Molecular docking with binding free energy based MMGBSA
The heat map was employed to stick out the features of 32 active compounds as shown in Fig. 7 (Original data is presented in Supplementary Table 1). According to the distance metric of Average Dot Product in Mev, compounds that had a high activity clustered together excellently, with a high affinity to PTGS2, LCN2, TNF, MPO, STAT3, and MMP-9. Rutin (10; -10.758), moracin M (44; -9.326) and oxyresveratrol (30; -8.098) were found to occupy the top score, which exceeded or neared the original ligands in verified docking (Supplementary Table 3). Furthermore, compounds demonstrated a binding affinity to one or several targets. According to the cutoff of 0.5 (Fig.7), 19 capital protein-ligand molecular interactions were analyzed and are illustrated in Table 1.

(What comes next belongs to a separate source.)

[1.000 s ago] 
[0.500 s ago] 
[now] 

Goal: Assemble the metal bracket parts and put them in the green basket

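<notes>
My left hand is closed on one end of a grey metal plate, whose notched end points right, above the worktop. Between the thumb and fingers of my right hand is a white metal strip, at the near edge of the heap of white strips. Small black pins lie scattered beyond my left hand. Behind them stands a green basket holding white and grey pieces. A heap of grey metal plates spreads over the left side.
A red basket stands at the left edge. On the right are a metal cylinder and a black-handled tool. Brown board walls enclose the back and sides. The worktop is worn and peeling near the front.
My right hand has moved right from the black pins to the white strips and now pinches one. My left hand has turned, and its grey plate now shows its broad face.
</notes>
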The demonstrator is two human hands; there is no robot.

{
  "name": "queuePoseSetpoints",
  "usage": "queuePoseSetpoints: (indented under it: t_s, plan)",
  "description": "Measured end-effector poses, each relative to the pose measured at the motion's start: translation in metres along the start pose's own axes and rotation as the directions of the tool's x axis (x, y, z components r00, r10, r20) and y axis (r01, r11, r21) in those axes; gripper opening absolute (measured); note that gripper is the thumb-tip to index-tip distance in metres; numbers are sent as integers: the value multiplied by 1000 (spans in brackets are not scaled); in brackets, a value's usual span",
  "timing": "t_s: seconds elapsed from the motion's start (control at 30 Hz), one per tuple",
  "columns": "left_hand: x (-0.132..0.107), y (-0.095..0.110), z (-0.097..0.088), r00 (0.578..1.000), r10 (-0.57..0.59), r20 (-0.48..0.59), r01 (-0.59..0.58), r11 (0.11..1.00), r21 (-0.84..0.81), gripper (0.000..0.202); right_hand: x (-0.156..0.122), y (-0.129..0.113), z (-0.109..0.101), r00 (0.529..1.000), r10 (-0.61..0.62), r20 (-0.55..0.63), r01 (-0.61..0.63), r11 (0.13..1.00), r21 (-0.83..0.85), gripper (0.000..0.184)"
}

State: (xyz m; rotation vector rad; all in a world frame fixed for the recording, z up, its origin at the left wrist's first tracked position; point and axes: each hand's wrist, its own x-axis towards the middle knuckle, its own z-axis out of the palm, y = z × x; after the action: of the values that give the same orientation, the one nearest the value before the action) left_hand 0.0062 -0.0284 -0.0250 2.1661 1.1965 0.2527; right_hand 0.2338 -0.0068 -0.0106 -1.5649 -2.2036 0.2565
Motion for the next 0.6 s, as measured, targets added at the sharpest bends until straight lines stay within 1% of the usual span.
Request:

Further analysis demonstrated that rutin possessed a strong binding ability to LCN2, TNF (Fig.8 D, D1: rutin and LCN2; Fig.8 E, E1: rutin and TNF), especially with PTGS2. As shown in Fig.8 A, A1, based on the geometric matching, it was observed that rutin and the active cavity of PTGS2 protein matched well, completely wrapping in the loop region formed by amino acids. In terms of interaction, the electrostatic potential ((purplish-blue: positive region, such as -OH)) of rutin adapted to surface of the protein (A), and the two glycosides on rutin formed three hydrogen bonds (B) with GLN 434, HIE 214, and TYR 385, indicating that the compound was stable in the pocket of PTGS2. As shown in Fig.8 B, B1, oxyresveratrol (-38.84 kcal/mol) bound to MPO by forming six H-bonds with ARG C 504, NAG D 641, TRP A 32, ARG A 31, ARG B 31, TRP B 32. The aglycon with a big volume only demonstrated two -OH, with a lower electrostatic potential compared with glycosyl, indicating that compound was situated at a stable region. Alternatively, Fig.8 C, C1 demonstrated that moracin M (-37.01 kcal/mol) separately formed one interaction of pi-cation and three H-bonds with LYS A 45, GLU A 62, GLN A 96, GLU B 360, affecting the spatial configuration of STAT3. Finally, Fig. F, F1 indicated that oxyresveratrol formed two Pi-pi stacking with TYR 179 and PHE 192, three H-bonds with ALA 191, HIS 210, and GLY 233, and the distribution of electrostatic potential focus on the benzene ring on both sides, thus approaching the surface of MMP-9, which illustrated the formation process of a stable configuration. Based on the above results, the H-bond and electrostatic potential were the main factors regulating the function of targets.